> _Directions_:
Among the lines below, how many carry the string "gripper"? Reply with a number and nothing else.

> _Source data_:
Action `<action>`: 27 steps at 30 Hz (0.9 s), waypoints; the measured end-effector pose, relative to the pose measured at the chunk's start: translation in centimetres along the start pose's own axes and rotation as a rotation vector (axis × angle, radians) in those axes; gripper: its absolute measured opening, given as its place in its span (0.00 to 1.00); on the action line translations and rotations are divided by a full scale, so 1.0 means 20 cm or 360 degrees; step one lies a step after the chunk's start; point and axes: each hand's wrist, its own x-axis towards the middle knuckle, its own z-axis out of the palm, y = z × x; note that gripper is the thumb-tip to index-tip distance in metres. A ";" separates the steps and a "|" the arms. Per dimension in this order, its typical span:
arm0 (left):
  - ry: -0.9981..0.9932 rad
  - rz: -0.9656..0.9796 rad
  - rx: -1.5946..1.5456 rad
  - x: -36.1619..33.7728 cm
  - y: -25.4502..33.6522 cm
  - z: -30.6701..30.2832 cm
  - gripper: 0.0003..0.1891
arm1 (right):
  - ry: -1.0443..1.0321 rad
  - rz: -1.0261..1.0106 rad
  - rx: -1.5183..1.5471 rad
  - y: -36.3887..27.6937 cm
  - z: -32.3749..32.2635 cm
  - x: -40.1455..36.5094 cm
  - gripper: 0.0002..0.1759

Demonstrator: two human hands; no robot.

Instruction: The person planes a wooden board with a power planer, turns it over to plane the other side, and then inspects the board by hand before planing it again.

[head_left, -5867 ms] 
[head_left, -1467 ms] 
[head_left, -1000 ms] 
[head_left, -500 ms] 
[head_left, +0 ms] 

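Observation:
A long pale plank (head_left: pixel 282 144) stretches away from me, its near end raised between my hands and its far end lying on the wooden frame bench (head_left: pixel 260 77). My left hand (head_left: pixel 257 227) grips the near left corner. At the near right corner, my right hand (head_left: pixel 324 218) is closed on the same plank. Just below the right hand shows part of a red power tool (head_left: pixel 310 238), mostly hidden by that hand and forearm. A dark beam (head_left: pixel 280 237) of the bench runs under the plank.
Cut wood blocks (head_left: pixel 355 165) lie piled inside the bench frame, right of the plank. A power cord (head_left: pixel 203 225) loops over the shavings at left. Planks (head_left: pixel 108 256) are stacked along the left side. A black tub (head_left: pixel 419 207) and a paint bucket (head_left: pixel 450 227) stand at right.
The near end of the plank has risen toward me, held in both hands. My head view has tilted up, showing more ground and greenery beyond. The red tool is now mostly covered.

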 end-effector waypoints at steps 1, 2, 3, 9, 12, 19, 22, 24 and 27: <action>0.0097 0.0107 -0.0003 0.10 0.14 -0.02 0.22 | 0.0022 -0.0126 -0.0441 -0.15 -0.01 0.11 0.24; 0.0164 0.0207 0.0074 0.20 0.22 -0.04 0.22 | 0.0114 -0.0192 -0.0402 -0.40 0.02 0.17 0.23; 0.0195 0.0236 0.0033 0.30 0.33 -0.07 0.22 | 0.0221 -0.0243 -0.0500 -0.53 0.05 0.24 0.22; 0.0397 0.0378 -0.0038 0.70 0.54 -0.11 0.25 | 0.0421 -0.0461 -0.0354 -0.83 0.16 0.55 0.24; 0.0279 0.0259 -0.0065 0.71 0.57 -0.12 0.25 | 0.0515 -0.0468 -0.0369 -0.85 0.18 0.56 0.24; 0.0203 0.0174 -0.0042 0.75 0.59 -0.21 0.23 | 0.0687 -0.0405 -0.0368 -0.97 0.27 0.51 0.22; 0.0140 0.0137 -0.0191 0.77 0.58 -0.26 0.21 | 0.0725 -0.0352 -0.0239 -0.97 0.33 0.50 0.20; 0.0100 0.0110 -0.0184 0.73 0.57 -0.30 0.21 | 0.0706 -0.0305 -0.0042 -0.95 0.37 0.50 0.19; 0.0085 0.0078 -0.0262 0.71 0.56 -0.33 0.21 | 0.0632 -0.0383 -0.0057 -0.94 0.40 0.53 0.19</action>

> _Output of the exercise_:
3